◆ **Task requirements**
Any picture in the material should be left out, while all other lines are copied exactly.

◆ **Information supplied**
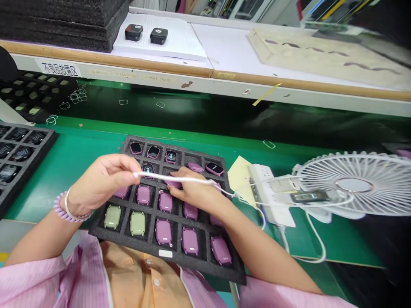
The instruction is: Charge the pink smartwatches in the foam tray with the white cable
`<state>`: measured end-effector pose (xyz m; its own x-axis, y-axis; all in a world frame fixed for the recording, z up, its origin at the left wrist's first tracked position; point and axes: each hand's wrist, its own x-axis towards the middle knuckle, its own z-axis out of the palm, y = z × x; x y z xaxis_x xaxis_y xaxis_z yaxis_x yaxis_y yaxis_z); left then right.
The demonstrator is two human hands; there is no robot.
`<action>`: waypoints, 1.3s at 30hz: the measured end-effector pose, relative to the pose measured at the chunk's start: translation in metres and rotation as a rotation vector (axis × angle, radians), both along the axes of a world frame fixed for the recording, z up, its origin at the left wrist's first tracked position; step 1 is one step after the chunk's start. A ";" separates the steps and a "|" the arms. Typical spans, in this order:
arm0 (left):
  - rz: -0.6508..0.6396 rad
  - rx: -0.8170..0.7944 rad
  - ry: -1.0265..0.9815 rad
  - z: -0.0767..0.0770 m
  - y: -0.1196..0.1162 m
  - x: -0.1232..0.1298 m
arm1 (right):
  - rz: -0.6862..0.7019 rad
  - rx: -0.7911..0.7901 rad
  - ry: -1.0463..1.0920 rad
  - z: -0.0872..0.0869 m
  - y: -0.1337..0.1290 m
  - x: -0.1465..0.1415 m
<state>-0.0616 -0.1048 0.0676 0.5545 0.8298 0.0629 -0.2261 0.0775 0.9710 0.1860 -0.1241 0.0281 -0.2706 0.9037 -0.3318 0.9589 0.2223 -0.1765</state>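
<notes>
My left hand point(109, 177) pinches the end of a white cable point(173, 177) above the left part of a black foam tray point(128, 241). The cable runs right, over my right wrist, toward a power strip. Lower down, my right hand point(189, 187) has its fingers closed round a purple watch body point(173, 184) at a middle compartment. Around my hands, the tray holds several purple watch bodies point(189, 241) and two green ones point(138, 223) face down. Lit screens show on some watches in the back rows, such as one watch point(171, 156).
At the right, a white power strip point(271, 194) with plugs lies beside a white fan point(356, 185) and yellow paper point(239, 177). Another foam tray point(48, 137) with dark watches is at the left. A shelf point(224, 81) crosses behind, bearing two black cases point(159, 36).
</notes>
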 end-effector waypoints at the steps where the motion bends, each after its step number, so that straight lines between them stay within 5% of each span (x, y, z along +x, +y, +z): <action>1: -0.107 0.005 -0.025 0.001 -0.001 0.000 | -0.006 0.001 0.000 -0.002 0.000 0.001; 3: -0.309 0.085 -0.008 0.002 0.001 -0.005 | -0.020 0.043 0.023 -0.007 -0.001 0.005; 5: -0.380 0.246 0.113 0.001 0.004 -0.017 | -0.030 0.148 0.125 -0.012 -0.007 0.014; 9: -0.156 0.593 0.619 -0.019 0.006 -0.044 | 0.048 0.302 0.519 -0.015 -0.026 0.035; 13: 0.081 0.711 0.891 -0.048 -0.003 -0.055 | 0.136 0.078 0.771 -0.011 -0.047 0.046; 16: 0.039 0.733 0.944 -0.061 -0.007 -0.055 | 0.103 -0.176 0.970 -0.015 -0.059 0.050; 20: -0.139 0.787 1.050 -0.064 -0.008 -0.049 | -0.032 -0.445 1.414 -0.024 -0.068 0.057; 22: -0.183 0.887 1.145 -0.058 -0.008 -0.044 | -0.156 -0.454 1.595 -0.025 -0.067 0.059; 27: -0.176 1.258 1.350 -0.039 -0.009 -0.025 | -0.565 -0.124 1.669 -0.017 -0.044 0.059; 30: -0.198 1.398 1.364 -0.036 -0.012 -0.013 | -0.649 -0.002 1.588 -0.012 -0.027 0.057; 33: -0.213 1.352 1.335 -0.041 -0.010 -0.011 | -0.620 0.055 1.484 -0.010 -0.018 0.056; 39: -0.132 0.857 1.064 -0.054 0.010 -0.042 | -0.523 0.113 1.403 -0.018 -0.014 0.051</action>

◆ **Result**
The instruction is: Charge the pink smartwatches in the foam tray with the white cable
`<state>`: measured end-effector pose (xyz m; its own x-axis, y-axis; all in a world frame fixed for the recording, z up, its origin at the left wrist's first tracked position; point and axes: each hand's wrist, its own x-axis towards the middle knuckle, its own z-axis out of the palm, y = z × x; x y z xaxis_x xaxis_y xaxis_z yaxis_x yaxis_y yaxis_z); left then right.
The demonstrator is two human hands; there is no robot.
`<action>`: waypoints, 1.3s at 30hz: the measured end-effector pose, relative to the pose measured at the chunk's start: translation in metres and rotation as a rotation vector (axis × angle, radians), both along the axes of a world frame fixed for the recording, z up, its origin at the left wrist's first tracked position; step 1 is one step after the chunk's start. A ";" separates the steps and a "|" the arms. Typical spans, in this order:
arm0 (left):
  - rz: -0.6508..0.6396 rad
  - rx: -0.8170..0.7944 rad
  - ry: -1.0265..0.9815 rad
  - z: -0.0767..0.0770 m
  - y: -0.1196..0.1162 m
  - x: -0.1232..0.1298 m
arm1 (right):
  - rz: -0.6862..0.7019 rad
  - rx: -0.7911..0.7901 rad
  - ry: -1.0463..1.0920 rad
  - z: -0.0872..0.0869 m
  - y: -0.1337..0.1290 m
  - x: -0.1465..0.1415 m
<state>-0.0616 -0.1048 0.0676 0.5545 0.8298 0.0629 -0.2261 0.0775 0.9710 0.1860 -0.1241 0.0281 -0.2706 0.9037 -0.3318 0.9589 0.2223 -0.1765</state>
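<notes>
My left hand point(109, 177) pinches the end of a white cable point(173, 177) above the left part of a black foam tray point(128, 241). The cable runs right, over my right wrist, toward a power strip. Lower down, my right hand point(189, 187) has its fingers closed round a purple watch body point(173, 184) at a middle compartment. Around my hands, the tray holds several purple watch bodies point(189, 241) and two green ones point(138, 223) face down. Lit screens show on some watches in the back rows, such as one watch point(171, 156).
At the right, a white power strip point(271, 194) with plugs lies beside a white fan point(356, 185) and yellow paper point(239, 177). Another foam tray point(48, 137) with dark watches is at the left. A shelf point(224, 81) crosses behind, bearing two black cases point(159, 36).
</notes>
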 end-effector waypoints at the steps where the motion bends, each after its step number, so that straight lines between them stay within 5% of each span (x, y, z along +x, +y, +z): <action>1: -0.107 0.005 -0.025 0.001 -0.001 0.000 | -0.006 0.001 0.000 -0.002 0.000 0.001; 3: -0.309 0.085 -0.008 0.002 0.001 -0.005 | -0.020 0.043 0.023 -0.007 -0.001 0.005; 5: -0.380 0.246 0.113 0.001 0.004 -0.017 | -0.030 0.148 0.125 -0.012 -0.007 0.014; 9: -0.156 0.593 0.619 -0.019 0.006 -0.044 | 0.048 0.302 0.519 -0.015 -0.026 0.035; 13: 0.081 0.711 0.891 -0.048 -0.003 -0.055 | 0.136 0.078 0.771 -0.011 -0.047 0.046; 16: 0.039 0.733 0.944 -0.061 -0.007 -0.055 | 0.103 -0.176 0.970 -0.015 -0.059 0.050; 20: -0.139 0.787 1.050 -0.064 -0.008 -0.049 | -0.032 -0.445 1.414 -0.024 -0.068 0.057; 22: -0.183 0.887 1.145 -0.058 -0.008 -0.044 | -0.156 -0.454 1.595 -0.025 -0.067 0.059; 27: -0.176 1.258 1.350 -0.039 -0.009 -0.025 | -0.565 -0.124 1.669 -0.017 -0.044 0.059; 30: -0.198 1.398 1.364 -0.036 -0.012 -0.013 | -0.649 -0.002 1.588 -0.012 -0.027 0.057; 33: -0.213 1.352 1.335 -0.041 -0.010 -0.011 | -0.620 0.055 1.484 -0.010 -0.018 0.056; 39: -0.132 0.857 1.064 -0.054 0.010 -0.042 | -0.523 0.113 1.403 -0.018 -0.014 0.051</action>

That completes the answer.